> Aim of the task
Read the data below. Every line holding the string "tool" must be copied.

(Records from a collection)
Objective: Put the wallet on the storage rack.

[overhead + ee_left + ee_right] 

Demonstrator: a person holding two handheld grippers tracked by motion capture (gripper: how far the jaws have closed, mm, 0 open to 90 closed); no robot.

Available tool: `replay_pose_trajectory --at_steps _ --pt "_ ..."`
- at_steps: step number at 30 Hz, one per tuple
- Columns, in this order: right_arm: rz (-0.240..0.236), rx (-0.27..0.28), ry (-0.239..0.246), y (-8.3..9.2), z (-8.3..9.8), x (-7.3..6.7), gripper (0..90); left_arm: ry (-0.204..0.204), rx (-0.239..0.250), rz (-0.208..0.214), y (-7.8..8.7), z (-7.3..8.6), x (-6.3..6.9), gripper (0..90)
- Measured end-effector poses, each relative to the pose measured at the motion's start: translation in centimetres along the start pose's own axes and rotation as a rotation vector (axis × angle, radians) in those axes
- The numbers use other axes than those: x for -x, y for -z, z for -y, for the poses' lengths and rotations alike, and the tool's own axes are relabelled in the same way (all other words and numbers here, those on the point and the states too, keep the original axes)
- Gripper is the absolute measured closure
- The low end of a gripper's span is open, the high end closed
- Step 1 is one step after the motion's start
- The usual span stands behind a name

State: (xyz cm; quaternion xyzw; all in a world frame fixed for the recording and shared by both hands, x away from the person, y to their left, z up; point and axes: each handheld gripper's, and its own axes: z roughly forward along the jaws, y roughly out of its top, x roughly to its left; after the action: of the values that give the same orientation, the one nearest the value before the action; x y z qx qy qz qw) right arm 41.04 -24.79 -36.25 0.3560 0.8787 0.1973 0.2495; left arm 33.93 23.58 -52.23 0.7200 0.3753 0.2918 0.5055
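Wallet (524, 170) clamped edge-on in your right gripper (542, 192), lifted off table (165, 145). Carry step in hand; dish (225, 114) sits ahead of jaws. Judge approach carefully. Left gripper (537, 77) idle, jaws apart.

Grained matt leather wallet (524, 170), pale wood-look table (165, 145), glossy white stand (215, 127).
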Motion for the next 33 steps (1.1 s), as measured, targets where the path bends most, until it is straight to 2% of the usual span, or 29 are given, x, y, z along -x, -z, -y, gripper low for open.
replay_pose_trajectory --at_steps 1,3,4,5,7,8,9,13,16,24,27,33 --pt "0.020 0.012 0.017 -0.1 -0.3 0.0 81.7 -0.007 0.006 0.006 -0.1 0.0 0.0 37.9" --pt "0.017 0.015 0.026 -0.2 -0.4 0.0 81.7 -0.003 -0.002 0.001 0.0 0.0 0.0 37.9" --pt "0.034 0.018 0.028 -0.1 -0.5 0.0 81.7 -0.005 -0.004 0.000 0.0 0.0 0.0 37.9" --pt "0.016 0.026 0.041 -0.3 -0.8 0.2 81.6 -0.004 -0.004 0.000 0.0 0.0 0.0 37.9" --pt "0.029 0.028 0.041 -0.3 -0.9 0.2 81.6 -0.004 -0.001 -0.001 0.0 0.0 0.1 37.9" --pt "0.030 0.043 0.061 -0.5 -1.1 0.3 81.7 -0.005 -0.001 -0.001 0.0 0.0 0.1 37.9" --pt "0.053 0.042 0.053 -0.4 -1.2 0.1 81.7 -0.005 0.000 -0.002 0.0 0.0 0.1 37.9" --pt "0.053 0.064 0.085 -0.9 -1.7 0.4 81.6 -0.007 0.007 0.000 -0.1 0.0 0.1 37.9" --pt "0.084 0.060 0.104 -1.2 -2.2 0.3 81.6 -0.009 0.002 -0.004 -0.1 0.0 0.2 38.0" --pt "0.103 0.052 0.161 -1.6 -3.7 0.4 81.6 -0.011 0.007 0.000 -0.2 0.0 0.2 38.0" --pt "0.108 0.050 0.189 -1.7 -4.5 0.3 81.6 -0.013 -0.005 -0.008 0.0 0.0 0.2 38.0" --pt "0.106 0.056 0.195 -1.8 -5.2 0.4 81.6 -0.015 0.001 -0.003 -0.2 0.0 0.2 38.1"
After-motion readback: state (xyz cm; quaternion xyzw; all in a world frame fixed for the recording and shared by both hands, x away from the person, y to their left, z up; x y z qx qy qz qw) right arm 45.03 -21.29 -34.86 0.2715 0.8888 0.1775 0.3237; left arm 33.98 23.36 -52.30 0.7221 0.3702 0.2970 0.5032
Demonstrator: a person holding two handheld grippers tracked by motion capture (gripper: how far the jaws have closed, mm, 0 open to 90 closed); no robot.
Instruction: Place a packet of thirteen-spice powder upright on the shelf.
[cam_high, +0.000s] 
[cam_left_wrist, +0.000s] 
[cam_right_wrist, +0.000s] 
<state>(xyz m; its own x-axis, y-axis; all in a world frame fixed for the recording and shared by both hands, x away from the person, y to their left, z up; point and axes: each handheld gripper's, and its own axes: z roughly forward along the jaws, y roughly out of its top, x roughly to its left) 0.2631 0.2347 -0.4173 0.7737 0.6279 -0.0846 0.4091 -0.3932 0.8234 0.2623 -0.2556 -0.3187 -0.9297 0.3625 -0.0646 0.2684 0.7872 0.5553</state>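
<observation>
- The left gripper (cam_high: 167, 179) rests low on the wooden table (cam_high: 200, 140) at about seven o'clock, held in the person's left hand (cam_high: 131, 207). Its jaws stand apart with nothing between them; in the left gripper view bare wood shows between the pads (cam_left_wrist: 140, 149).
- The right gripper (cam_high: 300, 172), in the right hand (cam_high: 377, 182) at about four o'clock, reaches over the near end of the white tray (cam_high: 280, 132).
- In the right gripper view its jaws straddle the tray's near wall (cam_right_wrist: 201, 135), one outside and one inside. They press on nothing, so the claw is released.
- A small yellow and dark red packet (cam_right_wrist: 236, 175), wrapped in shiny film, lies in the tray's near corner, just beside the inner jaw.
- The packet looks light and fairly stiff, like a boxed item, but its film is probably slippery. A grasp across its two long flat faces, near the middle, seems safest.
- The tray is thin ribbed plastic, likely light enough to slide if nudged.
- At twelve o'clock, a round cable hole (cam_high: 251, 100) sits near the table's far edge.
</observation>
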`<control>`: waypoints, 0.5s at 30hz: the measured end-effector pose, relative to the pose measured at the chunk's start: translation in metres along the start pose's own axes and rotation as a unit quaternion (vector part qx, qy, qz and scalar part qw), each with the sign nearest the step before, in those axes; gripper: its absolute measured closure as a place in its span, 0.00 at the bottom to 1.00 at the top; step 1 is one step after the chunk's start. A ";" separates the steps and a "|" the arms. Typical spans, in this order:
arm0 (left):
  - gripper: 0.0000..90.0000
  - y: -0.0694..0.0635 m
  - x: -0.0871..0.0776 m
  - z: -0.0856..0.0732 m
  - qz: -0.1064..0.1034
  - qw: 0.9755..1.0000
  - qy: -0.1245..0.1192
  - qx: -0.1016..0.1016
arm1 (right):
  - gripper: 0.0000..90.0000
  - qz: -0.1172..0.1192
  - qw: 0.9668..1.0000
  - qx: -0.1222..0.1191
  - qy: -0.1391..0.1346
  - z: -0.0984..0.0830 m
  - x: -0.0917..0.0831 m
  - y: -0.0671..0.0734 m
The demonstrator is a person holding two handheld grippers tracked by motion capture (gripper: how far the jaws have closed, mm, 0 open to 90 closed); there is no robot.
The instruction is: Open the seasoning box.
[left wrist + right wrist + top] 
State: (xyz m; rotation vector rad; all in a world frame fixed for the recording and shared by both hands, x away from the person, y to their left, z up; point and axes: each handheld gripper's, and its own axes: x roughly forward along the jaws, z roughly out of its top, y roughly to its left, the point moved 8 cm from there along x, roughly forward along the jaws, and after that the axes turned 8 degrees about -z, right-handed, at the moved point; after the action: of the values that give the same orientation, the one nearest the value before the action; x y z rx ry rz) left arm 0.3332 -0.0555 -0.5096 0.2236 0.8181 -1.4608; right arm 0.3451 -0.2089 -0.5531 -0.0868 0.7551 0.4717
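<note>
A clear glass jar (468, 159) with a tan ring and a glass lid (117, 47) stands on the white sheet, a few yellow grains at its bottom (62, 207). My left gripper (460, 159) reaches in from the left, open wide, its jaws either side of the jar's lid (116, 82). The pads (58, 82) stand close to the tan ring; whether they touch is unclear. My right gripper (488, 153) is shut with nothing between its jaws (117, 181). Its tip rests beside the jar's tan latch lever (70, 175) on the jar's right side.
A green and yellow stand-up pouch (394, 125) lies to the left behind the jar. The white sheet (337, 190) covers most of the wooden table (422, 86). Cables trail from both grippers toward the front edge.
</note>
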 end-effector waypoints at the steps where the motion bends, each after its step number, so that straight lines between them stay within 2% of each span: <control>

> Exercise result
Available tool: `replay_pose_trajectory --at_steps _ --pt "_ ..."`
- The numbers use other axes than those: x for -x, y for -z, z for -y, for the poses' lengths and rotations alike, and the tool's own axes are relabelled in the same way (all other words and numbers here, those on the point and the states too, keep the original axes)

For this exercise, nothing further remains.